Chang Alice Y, Mirfakhraee Sasan, King Elizabeth E, Mercado Jennifer U, Donegan Diane M, Yuen Kevin Cj
Mayo Clinic, Rochester, MN, USA.
UT Southwestern, Dallas, TX, USA.
Clin Med Insights Endocrinol Diabetes. 2021 Mar 4;14:1179551421994102. doi: 10.1177/1179551421994102. eCollection 2021.
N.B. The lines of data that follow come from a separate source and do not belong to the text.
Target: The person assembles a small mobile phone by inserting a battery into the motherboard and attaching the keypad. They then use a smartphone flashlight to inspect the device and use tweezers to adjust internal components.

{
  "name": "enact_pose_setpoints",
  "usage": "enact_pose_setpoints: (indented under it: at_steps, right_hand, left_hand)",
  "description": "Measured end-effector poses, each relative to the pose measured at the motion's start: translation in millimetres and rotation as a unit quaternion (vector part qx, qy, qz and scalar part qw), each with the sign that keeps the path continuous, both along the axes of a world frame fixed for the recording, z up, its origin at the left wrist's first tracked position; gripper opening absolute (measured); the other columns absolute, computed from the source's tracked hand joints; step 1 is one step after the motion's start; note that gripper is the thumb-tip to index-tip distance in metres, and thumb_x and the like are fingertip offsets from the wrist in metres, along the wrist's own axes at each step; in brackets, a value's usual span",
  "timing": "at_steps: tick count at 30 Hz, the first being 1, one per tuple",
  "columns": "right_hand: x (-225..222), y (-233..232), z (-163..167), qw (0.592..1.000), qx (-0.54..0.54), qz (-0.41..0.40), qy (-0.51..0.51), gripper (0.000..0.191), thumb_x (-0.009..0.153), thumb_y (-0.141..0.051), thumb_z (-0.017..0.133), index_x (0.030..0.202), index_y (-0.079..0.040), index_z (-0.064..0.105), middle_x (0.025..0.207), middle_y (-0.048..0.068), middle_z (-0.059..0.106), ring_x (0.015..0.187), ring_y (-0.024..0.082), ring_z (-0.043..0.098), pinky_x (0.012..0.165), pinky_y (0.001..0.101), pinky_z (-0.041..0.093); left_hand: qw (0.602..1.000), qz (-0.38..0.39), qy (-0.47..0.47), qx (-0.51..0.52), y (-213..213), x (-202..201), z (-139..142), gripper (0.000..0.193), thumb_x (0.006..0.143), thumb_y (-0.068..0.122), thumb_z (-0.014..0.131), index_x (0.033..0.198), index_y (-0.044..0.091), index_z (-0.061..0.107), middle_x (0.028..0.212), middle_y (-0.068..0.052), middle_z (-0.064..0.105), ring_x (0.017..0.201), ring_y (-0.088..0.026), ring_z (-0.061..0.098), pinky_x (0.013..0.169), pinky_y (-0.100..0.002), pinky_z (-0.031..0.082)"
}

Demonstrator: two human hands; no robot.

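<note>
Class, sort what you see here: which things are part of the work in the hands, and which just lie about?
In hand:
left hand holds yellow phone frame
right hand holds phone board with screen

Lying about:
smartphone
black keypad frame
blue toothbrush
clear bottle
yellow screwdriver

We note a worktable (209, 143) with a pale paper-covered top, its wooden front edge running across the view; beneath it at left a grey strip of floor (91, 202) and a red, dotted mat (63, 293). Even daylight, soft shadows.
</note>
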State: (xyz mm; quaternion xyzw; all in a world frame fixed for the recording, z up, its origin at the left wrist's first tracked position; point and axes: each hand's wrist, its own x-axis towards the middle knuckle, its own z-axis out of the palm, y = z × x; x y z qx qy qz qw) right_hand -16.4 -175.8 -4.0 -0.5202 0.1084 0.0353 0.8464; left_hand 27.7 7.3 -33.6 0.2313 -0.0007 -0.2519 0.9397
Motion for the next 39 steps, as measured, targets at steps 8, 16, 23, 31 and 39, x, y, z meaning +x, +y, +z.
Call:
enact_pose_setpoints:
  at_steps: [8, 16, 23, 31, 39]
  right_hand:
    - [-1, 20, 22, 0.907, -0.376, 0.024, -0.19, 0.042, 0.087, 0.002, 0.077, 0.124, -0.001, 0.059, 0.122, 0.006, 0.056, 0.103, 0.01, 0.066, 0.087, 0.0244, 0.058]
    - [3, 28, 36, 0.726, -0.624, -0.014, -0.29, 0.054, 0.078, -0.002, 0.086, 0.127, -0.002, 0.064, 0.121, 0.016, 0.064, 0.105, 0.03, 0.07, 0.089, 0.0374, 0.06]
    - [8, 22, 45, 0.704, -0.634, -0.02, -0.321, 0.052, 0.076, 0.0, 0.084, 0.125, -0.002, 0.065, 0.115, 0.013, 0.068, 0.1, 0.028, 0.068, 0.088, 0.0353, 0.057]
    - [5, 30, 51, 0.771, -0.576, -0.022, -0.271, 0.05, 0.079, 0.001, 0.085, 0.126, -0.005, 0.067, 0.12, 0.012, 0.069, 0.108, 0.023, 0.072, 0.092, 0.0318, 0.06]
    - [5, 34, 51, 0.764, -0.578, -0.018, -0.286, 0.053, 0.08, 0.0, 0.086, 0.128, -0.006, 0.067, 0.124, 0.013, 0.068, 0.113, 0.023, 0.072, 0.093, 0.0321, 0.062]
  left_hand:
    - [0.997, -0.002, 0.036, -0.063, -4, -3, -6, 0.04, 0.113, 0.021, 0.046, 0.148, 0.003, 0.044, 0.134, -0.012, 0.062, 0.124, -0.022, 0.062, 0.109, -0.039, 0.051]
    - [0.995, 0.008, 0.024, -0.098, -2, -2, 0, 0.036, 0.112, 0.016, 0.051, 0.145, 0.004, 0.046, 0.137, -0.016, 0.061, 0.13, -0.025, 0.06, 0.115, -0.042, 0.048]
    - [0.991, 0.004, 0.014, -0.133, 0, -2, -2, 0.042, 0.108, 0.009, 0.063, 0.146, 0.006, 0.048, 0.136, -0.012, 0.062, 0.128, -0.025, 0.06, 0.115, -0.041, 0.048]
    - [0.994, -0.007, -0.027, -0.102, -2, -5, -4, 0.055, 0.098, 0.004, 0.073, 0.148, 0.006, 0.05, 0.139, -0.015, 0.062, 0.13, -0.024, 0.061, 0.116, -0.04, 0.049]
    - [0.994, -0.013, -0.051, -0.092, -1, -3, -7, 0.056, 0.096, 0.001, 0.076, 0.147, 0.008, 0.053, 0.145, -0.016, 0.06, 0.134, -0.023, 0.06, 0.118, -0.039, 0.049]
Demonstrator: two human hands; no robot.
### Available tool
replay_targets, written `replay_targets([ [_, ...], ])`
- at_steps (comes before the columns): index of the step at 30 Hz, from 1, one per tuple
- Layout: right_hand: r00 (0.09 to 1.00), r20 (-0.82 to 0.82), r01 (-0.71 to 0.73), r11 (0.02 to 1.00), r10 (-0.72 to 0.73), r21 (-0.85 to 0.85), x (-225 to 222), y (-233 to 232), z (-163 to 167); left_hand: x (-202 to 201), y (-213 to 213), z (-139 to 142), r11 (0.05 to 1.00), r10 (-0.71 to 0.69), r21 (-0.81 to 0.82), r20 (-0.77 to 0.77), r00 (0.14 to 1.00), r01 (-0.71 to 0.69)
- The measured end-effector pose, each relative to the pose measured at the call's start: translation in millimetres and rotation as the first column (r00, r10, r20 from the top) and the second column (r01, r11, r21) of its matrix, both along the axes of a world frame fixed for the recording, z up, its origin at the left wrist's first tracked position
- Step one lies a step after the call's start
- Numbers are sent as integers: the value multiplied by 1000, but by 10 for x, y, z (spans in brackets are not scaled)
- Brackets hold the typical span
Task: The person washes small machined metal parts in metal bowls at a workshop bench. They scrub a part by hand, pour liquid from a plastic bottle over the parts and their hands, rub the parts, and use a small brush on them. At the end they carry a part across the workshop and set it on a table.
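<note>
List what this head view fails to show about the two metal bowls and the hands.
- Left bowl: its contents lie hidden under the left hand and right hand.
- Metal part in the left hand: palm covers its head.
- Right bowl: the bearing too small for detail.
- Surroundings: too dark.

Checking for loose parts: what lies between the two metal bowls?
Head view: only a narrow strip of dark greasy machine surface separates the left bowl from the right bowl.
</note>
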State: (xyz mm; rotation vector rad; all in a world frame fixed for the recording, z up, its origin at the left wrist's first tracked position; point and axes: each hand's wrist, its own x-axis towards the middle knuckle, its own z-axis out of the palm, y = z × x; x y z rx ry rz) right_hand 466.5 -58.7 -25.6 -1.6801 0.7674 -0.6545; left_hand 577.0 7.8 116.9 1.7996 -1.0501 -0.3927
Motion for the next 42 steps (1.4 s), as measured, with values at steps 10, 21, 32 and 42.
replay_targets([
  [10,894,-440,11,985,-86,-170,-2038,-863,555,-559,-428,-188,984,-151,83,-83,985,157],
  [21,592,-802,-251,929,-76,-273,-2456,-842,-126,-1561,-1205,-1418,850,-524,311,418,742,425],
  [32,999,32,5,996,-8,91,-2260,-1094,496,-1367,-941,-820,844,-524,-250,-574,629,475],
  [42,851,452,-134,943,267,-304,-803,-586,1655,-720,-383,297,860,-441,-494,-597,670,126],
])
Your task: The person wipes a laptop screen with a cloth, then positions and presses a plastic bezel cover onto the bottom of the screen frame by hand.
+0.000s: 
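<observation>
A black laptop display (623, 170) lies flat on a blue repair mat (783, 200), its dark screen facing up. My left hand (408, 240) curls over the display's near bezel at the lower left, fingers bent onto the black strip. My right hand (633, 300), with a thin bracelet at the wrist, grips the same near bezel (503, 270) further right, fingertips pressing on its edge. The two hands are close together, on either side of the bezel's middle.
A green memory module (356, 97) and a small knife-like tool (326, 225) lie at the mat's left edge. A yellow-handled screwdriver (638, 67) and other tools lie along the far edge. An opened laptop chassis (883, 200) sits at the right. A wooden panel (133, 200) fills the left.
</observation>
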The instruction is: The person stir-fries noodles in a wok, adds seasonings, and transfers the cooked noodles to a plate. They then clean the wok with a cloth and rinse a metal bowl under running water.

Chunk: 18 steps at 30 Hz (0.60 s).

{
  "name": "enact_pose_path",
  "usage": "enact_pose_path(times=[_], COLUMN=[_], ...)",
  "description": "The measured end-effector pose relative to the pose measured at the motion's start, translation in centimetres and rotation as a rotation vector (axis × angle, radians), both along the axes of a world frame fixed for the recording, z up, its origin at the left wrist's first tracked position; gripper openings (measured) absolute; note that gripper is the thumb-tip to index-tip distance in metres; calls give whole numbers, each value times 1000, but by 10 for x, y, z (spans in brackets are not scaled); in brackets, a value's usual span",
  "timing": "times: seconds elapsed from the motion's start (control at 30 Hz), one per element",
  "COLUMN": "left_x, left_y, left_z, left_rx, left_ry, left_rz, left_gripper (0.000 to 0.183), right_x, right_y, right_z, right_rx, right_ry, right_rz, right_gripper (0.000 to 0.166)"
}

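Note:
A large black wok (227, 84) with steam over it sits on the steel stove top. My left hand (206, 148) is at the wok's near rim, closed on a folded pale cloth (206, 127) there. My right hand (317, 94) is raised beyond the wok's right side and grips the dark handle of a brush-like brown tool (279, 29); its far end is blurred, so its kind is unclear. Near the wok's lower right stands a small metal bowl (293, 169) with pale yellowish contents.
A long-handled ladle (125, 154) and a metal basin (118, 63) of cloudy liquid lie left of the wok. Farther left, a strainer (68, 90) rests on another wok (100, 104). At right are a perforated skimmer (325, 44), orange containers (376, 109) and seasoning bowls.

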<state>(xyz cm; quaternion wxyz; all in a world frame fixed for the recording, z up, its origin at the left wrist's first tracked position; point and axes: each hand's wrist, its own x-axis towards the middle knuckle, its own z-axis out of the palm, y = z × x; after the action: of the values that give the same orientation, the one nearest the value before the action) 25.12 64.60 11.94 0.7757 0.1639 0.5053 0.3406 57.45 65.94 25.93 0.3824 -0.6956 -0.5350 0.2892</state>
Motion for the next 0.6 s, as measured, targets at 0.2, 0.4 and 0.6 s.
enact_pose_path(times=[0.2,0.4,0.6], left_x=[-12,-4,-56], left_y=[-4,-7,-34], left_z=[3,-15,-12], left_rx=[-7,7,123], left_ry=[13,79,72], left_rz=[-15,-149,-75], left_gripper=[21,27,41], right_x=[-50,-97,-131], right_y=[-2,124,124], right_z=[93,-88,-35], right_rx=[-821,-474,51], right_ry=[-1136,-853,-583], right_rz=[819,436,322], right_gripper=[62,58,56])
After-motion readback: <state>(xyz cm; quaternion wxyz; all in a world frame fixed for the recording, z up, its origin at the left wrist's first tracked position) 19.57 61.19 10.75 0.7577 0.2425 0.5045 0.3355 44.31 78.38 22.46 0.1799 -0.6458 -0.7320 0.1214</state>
Establishing a definitive diagnosis of Cushing disease (CD), given its clinical and biochemical heterogeneity, initiating effective treatment to control the effects of hypercortisolism, and managing recurrence are challenging disease aspects to address. Mifepristone is a competitive glucocorticoid receptor antagonist that is approved in the US by the Food and Drug Administration to control hyperglycemia secondary to endogenous hypercortisolism (Cushing syndrome) in patients who have glucose intolerance or type 2 diabetes mellitus and have failed surgery or are not candidates for surgery. Herein, we describe 6 patients with CD who received mifepristone as adjunct/bridge therapy in the following clinical settings: to assess clinical benefits of treatment for suspected recurrent disease, to control hypercortisolism preoperatively for severe disease, to control hypercortisolism during the COVID-19 pandemic, and to provide adjunctive treatment to radiation therapy. The patients were treated at multiple medical practice settings. Mifepristone treatment in each of the described cases was associated with clinical improvements, including improvements in overall glycemia, hypertension, and weight loss. In addition, in one case where biochemical and radiological evidence of disease recurrence was uncertain, clinical improvement with mifepristone pointed toward likely disease recurrence. Adverse events associated with mifepristone reported in the 6 cases were consistent with those previously reported in the pivotal trial and included cortisol withdrawal symptoms, antiprogesterone effects (vaginal bleeding), hypothyroidism (treated with levothyroxine), and hypokalemia (treated with spironolactone). These cases show how mifepristone can potentially be utilized as a therapeutic trial in equivocal cases of CD recurrence; as a presurgical treatment strategy, particularly during the COVID-19 pandemic; and as bridge therapy, while awaiting the effects of radiation.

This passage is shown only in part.